AIM OF THE EXERCISE
All lines below containing "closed" are to be listed.

DATA PROVIDED
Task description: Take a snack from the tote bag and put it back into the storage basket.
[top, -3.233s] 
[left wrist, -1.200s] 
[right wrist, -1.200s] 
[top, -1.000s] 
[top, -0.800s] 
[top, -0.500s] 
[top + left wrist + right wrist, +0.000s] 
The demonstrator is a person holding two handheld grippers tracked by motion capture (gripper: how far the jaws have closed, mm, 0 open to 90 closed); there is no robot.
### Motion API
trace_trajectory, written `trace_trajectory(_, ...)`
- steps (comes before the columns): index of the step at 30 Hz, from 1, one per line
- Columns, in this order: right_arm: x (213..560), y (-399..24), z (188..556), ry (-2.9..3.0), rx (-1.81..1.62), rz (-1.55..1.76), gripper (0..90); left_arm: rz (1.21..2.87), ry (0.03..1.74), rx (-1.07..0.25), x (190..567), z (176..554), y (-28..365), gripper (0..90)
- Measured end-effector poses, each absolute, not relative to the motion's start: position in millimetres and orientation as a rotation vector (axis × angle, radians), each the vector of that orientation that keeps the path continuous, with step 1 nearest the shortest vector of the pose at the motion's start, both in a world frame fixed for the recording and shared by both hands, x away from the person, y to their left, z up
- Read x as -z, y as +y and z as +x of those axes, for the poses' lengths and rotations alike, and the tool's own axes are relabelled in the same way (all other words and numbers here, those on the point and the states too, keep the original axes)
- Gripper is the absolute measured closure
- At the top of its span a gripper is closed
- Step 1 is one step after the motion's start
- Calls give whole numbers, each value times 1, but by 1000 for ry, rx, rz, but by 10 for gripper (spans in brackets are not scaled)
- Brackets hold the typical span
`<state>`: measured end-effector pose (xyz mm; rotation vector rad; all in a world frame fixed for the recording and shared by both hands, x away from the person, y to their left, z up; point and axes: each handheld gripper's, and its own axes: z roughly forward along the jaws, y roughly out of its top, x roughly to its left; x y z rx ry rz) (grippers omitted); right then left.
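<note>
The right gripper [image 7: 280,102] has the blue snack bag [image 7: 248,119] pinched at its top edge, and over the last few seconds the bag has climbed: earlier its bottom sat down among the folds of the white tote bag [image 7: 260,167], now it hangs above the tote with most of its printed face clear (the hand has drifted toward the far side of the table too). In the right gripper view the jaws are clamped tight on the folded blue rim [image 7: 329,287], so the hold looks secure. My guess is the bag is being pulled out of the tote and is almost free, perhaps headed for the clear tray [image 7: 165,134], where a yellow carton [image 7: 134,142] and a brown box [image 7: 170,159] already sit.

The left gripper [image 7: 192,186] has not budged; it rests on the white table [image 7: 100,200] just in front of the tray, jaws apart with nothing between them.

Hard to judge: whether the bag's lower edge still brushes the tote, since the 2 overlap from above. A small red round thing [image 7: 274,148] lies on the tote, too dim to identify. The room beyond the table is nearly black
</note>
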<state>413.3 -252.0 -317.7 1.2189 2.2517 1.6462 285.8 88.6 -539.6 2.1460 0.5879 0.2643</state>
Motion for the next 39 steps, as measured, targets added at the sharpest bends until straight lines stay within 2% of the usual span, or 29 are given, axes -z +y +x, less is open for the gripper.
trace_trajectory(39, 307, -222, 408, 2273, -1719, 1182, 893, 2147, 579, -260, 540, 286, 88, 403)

RESPONSE AREA
The demonstrator is a person holding two handheld grippers tracked by motion capture (gripper: how far the jaws have closed, mm, 0 open to 90 closed); there is no robot.
- At the top of its span a gripper is closed

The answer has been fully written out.